Except fares are not low: they're exhorbitant and they WILL be increased relentlessly every year regardless.
I went through Canary Wharf this morning, first time in a while. Oooh, I thought, look, big screens just like DG said. Then, ooh, the adverts are on, that must be new, in DG's article the other day it was just art. And then I got back to thinking about work and not paying them any attention.
@John - And now which adverts are played is happily pulled off the projectors instead.

I remember you lot coming round to check though.
Good. Every little helps.

you can already see the impacts of frozen fares on bus tendering.
"Hello London"?

One is tempted to suggest a "Bog Off Parasites" counter-campaign. Or at least "Couldn't You At Least Be A Bit Less Aggressive About It". But inertia will out.
One screen was already defective last night, pixilating and breaking up at the top edge of the eastern face!
The thing that's bugging me is. Nutmeg ad about salmon shows a London skyline and there's no point in London where you would see the landmarks in that order.
How to destroy architecture and spatial harmony in one easy go. Never mind, in about 100 years time they will take them down, just as how the architecture of the Met/District stations between Notting Hill Gate and Euston Square were sensitively revealed after the blanket-coverage hoardings were removed. And they will marvel.

I thought the small screens down the escalators were a good development, but this is just greedy, overblown, and crass.

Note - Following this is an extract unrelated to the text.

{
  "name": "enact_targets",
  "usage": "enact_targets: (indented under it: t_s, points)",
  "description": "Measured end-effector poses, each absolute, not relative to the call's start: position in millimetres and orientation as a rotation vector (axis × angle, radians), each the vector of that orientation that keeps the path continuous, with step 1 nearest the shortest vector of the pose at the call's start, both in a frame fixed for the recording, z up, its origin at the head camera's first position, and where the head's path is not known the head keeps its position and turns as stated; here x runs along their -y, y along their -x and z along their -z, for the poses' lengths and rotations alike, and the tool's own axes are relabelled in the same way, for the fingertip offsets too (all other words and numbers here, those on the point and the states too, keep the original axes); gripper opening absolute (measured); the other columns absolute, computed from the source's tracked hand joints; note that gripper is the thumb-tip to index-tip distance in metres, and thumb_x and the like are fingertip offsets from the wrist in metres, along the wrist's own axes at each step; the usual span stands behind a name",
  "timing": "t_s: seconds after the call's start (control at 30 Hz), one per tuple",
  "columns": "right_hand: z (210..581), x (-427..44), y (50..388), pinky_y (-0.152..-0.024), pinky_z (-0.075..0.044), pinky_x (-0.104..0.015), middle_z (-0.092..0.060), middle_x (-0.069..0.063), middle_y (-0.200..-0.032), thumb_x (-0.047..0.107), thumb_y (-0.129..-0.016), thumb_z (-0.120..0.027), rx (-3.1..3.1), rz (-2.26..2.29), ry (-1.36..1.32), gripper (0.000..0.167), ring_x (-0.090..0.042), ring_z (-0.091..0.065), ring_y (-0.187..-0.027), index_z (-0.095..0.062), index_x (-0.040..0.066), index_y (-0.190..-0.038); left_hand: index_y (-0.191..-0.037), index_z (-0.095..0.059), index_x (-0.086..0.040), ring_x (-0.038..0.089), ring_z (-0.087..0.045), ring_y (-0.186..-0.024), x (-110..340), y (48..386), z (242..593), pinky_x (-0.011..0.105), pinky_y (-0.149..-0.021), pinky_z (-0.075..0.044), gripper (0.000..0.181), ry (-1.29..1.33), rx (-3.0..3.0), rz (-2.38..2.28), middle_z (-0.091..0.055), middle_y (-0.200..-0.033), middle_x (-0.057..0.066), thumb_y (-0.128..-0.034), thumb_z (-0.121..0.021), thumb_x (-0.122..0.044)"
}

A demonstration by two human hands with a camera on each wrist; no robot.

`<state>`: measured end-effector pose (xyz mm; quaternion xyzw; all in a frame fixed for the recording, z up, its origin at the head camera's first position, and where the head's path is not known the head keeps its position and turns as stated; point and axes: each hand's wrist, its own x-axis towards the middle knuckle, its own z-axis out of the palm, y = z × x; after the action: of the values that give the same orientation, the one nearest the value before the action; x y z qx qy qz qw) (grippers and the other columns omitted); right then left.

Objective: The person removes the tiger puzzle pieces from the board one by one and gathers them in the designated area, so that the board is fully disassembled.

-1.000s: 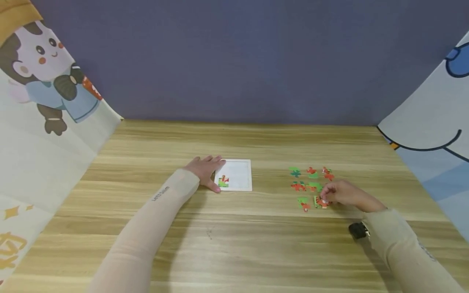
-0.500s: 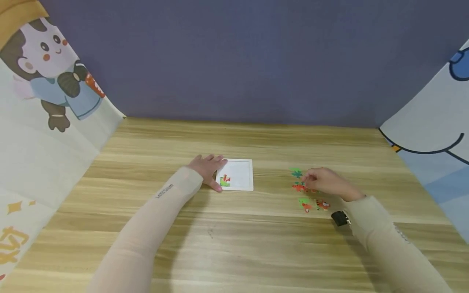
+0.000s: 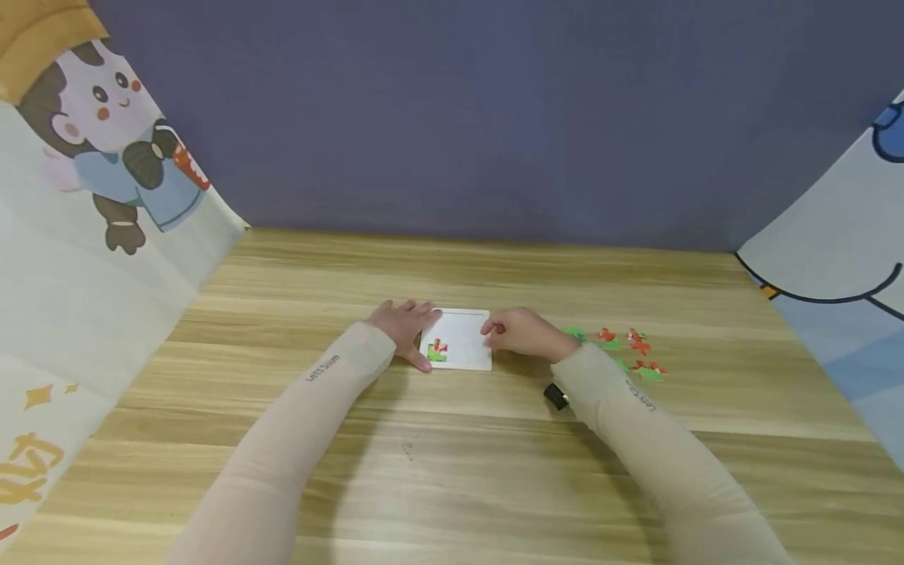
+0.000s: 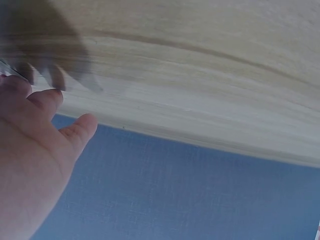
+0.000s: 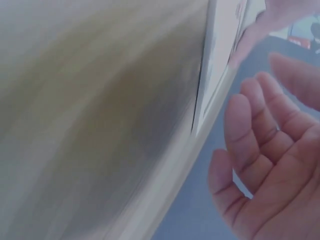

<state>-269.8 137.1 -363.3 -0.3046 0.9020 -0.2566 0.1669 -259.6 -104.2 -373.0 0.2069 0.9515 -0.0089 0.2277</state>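
Note:
My left hand point(image 3: 404, 326) rests spread over the left edge of a white square puzzle tray point(image 3: 464, 366), thumb at the near left corner. One red-and-green puzzle piece point(image 3: 437, 350) lies in that corner of the tray. My right hand point(image 3: 526, 333) is at the tray's right edge with bent fingers. In the right wrist view the right hand point(image 5: 280, 165) has curled fingers and its thumb close to them; no piece shows there, and the head view does not show what lies between the fingertips. The left wrist view shows part of the left hand point(image 4: 35, 145).
Several loose red-and-green puzzle pieces point(image 3: 638, 343) lie on the wooden table point(image 3: 452, 486) to the right, some hidden by my right sleeve. A black wrist device point(image 3: 556, 395) sits under the right cuff. A dark blue partition point(image 3: 466, 118) stands behind the table.
My right hand has moved left from the loose pieces to the right edge of the tray. The left hand stays on the tray's left edge. The head view has shifted slightly.

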Motion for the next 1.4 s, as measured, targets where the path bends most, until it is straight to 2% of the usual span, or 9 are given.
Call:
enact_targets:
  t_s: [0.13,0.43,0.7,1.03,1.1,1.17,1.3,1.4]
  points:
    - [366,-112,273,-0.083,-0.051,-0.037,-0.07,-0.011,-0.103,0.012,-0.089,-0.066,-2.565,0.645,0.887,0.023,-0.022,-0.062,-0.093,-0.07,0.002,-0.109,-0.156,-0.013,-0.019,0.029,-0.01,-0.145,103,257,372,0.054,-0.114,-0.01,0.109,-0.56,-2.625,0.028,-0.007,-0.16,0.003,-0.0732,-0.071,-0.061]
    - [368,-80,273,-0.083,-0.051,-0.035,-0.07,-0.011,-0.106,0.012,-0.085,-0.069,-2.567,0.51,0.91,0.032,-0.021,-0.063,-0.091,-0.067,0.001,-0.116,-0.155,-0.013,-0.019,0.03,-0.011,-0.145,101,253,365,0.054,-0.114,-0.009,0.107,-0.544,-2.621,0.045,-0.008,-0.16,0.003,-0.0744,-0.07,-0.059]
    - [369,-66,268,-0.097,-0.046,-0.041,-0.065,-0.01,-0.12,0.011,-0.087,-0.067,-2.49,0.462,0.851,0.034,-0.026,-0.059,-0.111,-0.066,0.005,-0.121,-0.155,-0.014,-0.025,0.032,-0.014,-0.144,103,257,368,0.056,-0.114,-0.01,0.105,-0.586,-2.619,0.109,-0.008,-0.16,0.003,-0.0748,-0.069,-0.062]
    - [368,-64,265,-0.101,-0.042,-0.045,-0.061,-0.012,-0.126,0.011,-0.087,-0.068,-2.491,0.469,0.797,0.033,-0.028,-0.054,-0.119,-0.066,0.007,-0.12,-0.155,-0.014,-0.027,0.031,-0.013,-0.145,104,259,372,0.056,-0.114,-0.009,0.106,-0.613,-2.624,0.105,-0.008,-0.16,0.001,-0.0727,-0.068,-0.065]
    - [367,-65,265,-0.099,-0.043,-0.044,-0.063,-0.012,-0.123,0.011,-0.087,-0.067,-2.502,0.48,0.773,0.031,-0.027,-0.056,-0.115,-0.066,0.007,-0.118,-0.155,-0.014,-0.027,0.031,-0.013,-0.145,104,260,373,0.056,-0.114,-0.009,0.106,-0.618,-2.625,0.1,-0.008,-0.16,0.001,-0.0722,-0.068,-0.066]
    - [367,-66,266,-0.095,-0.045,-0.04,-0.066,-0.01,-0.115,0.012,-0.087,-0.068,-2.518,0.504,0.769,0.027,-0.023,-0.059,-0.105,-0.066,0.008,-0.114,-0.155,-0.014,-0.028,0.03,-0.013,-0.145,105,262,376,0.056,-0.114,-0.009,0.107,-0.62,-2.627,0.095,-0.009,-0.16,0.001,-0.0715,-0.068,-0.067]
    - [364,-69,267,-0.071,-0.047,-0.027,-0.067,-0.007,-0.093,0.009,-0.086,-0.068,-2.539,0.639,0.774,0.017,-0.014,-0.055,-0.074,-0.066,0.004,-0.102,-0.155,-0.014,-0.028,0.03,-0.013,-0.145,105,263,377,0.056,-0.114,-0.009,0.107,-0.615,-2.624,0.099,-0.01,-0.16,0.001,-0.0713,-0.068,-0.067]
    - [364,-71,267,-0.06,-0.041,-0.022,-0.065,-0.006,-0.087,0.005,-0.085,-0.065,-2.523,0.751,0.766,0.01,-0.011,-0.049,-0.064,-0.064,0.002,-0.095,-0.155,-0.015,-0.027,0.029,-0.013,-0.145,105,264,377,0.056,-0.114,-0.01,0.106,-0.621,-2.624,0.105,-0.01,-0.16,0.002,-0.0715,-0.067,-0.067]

Or Krass, as the Germans would say.

If they had even the most minuscule imagination, they could have wrapped the ovoid columns floor to ceiling in curved screenage, the effects of which would have been dramatic, suited the space, and generated interesting formats for the advertising and arty interludes. It just looks so thoughtless and dumb.
"The screens are expected to generate more than £1.5m a year in revenues to reinvest in transport."

That's almost 3p per journey for every passenger passing through.